Can you imagine who you might have been if you'd lived at a different point in history?
That's exactly what the presenters of My Alter Ego have been asked to do. Each programme in the series is presented by someone whose life, career, or mind-set shares some similarities with a character from history.
Programme 3: George Augustus Sala was a Victorian journalist, one of the best known writers of the day, whose career took off when Charles Dickens spotted his talent and published his work in 'Household Words'. Sala joined the Daily Telegraph shortly after its launch in the mid 1800s becoming a prolific leader writer and an adventurous and well-travelled foreign correspondent. He reported on the American Civil War (where his southern sympathies made him an unpopular figure) and the Franco-Prussian war (where he was arrested and thrown into jail, accused of being a spy).
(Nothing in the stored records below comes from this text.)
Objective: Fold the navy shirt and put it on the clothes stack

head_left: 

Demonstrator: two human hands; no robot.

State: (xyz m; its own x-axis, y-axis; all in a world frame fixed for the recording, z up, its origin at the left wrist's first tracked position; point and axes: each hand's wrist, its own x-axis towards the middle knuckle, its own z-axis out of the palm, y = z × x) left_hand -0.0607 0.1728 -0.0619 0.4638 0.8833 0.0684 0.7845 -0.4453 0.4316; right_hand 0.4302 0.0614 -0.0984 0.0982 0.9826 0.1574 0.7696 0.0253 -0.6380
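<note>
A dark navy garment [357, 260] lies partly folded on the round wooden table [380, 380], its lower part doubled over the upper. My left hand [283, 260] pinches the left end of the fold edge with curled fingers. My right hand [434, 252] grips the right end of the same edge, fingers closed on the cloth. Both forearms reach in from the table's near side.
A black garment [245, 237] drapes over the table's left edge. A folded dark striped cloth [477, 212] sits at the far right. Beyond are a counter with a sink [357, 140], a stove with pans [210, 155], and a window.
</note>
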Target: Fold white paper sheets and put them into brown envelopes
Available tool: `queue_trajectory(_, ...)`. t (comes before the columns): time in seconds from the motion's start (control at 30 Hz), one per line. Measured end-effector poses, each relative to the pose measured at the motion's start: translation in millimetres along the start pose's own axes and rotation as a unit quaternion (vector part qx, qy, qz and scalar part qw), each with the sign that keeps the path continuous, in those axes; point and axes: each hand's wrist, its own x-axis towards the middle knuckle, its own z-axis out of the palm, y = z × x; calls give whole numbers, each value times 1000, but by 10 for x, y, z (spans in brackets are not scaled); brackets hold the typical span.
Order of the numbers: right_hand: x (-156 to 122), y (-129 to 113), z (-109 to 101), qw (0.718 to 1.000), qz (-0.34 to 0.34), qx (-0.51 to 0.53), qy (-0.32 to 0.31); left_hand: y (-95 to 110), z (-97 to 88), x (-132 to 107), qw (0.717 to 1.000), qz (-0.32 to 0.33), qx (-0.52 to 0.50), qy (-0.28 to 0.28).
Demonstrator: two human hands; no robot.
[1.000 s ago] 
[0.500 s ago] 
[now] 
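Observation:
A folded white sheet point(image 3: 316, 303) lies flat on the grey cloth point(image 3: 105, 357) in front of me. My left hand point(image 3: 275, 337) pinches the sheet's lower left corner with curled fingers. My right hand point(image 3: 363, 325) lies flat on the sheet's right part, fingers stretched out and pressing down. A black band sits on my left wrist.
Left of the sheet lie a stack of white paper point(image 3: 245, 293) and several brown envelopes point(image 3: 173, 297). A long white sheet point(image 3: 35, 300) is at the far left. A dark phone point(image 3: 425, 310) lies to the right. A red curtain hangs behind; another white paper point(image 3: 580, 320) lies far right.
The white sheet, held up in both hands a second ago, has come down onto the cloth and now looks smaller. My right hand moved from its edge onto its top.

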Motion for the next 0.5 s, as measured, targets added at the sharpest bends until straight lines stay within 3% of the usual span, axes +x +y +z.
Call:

He would never travel anywhere without a revolver, a corkscrew, and a 'little huswife full of pins, needles and buttons'. it doesn't really compare with the Blackberry, mobile phone, and flak jacket needed by today's foreign correspondents, but despite this, Con Coughlin (the Daily Telegraph's Executive Foreign Editor) sees many parallels with his career and Sala's. In the third programme in this series Con Coughlin explores those parallels, while telling the colourful life-story of his Victorian alter ego.